▶ [Work item]: Give every line of the data again, exactly.

▶ [Dataset excerpts]:
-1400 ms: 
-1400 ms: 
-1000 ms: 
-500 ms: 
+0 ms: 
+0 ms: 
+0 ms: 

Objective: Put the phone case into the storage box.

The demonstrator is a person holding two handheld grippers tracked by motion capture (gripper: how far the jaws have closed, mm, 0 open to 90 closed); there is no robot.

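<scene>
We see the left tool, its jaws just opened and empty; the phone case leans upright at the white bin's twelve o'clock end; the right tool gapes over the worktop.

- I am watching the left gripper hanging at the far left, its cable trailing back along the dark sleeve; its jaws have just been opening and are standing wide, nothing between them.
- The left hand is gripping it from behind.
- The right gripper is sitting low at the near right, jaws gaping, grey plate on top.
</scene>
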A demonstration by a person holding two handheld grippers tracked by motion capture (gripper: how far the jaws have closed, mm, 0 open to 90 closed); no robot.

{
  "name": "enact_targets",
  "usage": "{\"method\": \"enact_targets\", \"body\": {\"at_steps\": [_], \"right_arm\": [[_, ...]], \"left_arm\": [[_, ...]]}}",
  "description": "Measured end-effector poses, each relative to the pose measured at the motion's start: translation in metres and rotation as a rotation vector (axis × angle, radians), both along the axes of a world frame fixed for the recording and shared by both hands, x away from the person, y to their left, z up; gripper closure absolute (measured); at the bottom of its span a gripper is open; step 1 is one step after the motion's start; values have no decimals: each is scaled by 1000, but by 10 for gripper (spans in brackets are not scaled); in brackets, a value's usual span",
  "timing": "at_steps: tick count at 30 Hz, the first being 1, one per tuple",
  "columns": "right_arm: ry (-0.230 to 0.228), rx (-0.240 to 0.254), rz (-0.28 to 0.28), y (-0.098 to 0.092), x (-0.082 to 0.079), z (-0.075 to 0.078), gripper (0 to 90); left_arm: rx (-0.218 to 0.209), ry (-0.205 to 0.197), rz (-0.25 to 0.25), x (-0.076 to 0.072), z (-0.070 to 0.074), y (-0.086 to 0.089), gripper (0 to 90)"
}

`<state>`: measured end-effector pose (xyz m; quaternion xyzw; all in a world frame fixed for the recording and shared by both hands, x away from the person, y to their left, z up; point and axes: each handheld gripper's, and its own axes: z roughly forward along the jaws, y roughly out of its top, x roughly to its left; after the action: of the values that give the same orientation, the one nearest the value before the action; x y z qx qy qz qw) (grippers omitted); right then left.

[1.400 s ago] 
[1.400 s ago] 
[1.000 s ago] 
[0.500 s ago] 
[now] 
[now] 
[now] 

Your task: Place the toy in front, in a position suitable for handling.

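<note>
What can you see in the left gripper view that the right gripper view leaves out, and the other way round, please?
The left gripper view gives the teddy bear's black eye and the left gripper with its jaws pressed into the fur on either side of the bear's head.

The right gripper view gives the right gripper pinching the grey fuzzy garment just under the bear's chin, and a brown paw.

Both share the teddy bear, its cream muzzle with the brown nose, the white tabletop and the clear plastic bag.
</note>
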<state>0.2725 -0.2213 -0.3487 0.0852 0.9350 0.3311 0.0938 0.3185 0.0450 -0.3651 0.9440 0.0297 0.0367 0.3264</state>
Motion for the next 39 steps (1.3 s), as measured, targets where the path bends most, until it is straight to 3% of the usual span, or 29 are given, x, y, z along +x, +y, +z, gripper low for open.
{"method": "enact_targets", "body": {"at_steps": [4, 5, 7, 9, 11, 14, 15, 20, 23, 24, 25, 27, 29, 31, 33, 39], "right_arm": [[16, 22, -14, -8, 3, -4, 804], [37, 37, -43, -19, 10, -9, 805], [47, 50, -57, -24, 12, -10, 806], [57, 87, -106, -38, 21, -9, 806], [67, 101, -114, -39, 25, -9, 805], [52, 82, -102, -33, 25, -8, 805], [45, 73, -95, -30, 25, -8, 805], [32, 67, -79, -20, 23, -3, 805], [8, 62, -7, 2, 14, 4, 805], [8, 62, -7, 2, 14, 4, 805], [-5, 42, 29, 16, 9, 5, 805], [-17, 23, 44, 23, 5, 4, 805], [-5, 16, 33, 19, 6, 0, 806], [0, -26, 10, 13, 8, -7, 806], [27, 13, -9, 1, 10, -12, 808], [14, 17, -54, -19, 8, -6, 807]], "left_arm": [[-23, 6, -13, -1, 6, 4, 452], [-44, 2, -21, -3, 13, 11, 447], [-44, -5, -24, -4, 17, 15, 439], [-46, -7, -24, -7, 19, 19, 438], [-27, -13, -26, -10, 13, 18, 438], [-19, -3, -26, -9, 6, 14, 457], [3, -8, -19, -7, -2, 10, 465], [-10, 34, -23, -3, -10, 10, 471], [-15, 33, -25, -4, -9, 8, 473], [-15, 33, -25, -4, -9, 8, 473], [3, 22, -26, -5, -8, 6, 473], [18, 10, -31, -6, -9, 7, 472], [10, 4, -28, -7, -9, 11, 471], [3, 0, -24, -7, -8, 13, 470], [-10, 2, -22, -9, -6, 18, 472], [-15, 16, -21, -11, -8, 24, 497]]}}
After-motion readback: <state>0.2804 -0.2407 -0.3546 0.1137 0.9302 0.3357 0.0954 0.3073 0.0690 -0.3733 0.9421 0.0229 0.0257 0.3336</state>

▶ [Your solution]:
-1400 ms: 
-1400 ms: 
-1000 ms: 
-500 ms: 
+0 ms: 
+0 ms: 
+0 ms: 

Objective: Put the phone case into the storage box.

The demonstrator is a person holding two handheld grippers tracked by motion capture (gripper: how far the jaws have closed, mm, 0 open to 90 closed); there is no robot.

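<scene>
We see the left tool, its jaws just opened and empty; the phone case leans upright at the white bin's twelve o'clock end; the right tool gapes over the worktop.

- I am watching the left gripper hanging at the far left, its cable trailing back along the dark sleeve; its jaws have just been opening and are standing wide, nothing between them.
- The left hand is gripping it from behind.
- The right gripper is sitting low at the near right, jaws gaping, grey plate on top.
</scene>
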A demonstration by a person holding two handheld grippers tracked by motion capture (gripper: how far the jaws have closed, mm, 0 open to 90 closed); no robot.

{
  "name": "enact_targets",
  "usage": "{\"method\": \"enact_targets\", \"body\": {\"at_steps\": [_], \"right_arm\": [[_, ...]], \"left_arm\": [[_, ...]]}}",
  "description": "Measured end-effector poses, each relative to the pose measured at the motion's start: translation in metres and rotation as a rotation vector (axis × angle, radians), both along the axes of a world frame fixed for the recording and shared by both hands, x away from the person, y to their left, z up; gripper closure absolute (measured); at the bottom of its span a gripper is open; step 1 is one step after the motion's start; values have no decimals: each is scaled by 1000, but by 10 for gripper (spans in brackets are not scaled); in brackets, a value's usual span",
  "timing": "at_steps: tick count at 30 Hz, the first being 1, one per tuple",
  "columns": "right_arm: ry (-0.230 to 0.228), rx (-0.240 to 0.254), rz (-0.28 to 0.28), y (-0.098 to 0.092), x (-0.082 to 0.079), z (-0.075 to 0.078), gripper (0 to 90); left_arm: rx (-0.218 to 0.209), ry (-0.205 to 0.197), rz (-0.25 to 0.25), x (-0.076 to 0.072), z (-0.070 to 0.074), y (-0.086 to 0.089), gripper (0 to 90)"
}

`<state>`: measured end-effector pose (xyz m; quaternion xyzw; all in a world frame fixed for the recording and shared by both hands, x away from the person, y to their left, z up; point and axes: each handheld gripper's, and its own axes: z roughly forward along the jaws, y roughly out of its top, x roughly to its left; after the action: of the values that give the same orientation, the one nearest the value before the action; x y z qx qy qz qw) (grippers omitted); right then left.

[1.400 s ago] 
[1.400 s ago] 
[1.000 s ago] 
[0.500 s ago] 
[now] 
[now] 
[now] 

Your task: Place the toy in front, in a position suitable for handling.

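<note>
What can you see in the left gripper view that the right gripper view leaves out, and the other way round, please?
The left gripper view gives the teddy bear's black eye and the left gripper with its jaws pressed into the fur on either side of the bear's head.

The right gripper view gives the right gripper pinching the grey fuzzy garment just under the bear's chin, and a brown paw.

Both share the teddy bear, its cream muzzle with the brown nose, the white tabletop and the clear plastic bag.
</note>
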<state>0.2725 -0.2213 -0.3487 0.0852 0.9350 0.3311 0.0938 0.3185 0.0450 -0.3651 0.9440 0.0297 0.0367 0.3264</state>
Motion for the next 39 steps (1.3 s), as measured, targets where the path bends most, until it is straight to 3% of the usual span, or 29 are given, x, y, z along +x, +y, +z, gripper low for open.
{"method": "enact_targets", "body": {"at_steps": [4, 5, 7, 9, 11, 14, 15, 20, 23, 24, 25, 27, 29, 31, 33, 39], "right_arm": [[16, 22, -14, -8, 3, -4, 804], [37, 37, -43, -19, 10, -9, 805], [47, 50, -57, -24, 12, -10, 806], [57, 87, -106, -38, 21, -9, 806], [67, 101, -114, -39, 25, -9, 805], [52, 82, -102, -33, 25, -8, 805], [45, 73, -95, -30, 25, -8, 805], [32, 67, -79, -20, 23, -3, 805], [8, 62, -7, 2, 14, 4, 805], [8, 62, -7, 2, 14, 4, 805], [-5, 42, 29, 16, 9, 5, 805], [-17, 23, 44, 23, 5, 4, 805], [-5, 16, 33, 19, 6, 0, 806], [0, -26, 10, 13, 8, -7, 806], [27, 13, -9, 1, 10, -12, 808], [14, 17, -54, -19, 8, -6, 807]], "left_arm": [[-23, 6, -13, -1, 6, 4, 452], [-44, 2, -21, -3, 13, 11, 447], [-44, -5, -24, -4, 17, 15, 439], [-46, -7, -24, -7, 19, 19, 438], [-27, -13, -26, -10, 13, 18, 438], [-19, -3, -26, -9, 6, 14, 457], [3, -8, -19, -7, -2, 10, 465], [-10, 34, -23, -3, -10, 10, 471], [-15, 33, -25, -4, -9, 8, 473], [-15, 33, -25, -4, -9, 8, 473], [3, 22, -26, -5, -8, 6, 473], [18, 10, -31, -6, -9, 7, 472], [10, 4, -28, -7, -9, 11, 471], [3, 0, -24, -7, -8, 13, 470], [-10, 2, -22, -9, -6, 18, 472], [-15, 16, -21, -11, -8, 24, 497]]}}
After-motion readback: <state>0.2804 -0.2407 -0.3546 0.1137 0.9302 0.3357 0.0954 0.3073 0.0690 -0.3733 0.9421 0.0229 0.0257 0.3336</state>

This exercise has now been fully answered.